### TASK INSTRUCTIONS:
Which lines in the entries below contain the string "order"? Show each of them in full.

### Dataset records:
_ _ _ _

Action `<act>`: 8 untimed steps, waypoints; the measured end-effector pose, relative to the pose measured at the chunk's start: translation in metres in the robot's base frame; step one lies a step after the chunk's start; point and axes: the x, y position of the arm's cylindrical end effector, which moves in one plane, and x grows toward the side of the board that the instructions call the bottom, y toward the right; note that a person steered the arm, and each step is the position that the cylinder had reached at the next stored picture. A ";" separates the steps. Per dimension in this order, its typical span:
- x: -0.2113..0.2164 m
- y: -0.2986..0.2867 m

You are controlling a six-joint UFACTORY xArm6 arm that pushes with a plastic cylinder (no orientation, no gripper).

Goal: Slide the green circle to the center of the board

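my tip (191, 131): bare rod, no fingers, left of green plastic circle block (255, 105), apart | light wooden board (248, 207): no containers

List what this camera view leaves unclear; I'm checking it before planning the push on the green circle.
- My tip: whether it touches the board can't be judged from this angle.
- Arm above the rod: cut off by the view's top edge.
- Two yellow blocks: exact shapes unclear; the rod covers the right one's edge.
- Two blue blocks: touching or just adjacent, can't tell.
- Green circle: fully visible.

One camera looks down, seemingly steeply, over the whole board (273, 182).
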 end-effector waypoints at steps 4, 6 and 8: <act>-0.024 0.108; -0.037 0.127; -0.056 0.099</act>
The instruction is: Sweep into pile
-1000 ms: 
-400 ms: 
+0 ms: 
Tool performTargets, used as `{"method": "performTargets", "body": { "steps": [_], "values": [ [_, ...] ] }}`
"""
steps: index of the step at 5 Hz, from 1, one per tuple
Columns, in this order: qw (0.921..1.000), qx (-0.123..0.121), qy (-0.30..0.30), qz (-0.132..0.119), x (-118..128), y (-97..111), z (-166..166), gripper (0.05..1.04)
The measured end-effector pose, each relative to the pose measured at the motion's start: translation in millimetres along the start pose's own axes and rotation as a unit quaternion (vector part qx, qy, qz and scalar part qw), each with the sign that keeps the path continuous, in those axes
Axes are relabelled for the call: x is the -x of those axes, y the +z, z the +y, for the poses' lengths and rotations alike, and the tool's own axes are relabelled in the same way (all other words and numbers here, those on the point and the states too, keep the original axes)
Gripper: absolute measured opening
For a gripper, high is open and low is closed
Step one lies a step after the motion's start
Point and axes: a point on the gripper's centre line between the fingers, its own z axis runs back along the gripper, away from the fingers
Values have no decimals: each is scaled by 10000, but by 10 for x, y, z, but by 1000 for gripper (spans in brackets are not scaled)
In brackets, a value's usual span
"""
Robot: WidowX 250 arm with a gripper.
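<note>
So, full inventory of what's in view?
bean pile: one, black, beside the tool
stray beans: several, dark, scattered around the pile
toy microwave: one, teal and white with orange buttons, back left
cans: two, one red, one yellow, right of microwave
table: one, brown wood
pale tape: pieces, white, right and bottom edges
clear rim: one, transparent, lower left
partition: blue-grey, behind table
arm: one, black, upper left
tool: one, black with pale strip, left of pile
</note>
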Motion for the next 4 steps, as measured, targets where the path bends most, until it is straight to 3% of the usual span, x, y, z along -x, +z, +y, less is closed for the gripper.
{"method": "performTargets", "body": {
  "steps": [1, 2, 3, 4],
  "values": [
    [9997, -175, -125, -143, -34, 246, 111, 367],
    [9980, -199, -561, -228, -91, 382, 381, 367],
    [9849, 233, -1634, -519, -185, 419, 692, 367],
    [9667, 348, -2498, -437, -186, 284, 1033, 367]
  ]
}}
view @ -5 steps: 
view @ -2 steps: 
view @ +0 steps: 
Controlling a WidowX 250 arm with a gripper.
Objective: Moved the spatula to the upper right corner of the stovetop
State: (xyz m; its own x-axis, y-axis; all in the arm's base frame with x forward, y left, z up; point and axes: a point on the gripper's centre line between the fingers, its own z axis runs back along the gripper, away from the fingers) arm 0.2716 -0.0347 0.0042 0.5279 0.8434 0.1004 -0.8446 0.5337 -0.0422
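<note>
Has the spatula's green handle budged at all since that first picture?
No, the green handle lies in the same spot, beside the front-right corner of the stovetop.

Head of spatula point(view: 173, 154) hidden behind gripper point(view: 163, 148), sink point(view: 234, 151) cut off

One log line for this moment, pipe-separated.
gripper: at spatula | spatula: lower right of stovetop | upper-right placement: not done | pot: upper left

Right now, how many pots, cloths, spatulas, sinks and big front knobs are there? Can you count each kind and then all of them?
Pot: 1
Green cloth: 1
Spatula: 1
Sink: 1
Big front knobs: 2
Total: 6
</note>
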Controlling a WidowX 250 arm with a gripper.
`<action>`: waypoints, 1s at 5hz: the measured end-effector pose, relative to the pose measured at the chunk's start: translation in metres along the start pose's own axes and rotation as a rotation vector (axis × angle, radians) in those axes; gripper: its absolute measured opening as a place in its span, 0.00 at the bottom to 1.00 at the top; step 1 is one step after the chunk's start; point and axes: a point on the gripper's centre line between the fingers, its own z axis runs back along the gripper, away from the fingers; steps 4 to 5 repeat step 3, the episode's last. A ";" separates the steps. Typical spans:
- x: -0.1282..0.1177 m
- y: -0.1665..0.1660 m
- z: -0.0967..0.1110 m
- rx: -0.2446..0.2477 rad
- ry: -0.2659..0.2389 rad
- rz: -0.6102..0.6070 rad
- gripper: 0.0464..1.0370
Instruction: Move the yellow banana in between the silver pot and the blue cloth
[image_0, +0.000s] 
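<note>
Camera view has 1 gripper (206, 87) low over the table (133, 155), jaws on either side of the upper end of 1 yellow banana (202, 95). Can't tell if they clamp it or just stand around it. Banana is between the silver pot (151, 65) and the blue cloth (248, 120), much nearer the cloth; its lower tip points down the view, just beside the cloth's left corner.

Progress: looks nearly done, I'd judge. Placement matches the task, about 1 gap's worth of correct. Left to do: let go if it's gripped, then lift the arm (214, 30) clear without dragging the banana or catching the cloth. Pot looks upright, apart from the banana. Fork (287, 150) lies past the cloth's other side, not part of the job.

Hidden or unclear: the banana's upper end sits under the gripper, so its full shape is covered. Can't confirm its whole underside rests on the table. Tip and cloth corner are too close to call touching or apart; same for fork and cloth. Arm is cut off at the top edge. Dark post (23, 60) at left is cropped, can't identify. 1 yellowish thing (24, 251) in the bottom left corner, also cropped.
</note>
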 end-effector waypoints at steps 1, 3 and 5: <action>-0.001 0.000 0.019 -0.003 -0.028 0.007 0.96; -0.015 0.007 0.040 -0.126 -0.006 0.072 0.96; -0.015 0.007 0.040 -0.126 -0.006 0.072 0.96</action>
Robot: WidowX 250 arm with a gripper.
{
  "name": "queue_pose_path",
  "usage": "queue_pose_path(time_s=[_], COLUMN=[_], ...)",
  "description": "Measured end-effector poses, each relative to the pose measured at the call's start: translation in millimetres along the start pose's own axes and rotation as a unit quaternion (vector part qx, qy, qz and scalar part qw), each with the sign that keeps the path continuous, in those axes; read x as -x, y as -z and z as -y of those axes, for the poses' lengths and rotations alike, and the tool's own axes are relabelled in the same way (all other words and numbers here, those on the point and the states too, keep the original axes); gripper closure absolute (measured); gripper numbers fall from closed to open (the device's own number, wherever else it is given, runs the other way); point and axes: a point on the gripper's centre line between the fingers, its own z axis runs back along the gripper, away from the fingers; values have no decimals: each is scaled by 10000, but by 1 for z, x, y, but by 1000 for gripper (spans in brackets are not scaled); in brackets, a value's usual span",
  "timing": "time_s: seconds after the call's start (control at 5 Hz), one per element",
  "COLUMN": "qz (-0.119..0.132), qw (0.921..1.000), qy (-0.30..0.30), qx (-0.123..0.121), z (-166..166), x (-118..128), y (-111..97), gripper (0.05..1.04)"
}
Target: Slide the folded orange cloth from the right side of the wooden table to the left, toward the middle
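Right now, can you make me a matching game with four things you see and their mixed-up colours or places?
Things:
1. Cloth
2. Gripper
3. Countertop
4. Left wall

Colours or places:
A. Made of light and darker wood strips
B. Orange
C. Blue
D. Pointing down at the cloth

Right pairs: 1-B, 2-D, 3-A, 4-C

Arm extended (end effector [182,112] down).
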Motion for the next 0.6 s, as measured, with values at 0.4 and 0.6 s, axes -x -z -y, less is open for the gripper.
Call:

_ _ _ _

### WRITTEN RESPONSE:
Action `<act>`: 8 untimed steps, waypoints; the measured end-effector pose, relative to the pose measured at the chunk's start: translation in metres in the robot's base frame; step one lies a step after the chunk's start; point and axes: the x, y position of the arm's cylindrical end effector, which moves in one plane, and x grows toward the side of the board that the instructions call the bottom, y toward the right; note that a person steered the arm, and each step is the position that the cylinder had reached at the next stored picture. A ";" separates the steps. Per dimension in this order, its typical span:
Columns, in this order: qw (0.921..1.000), qx (-0.123..0.121), qy (-0.30..0.30), qz (-0.132..0.119), x (-118..128), y (-97..111), z (-166..166), gripper (0.05..1.04)

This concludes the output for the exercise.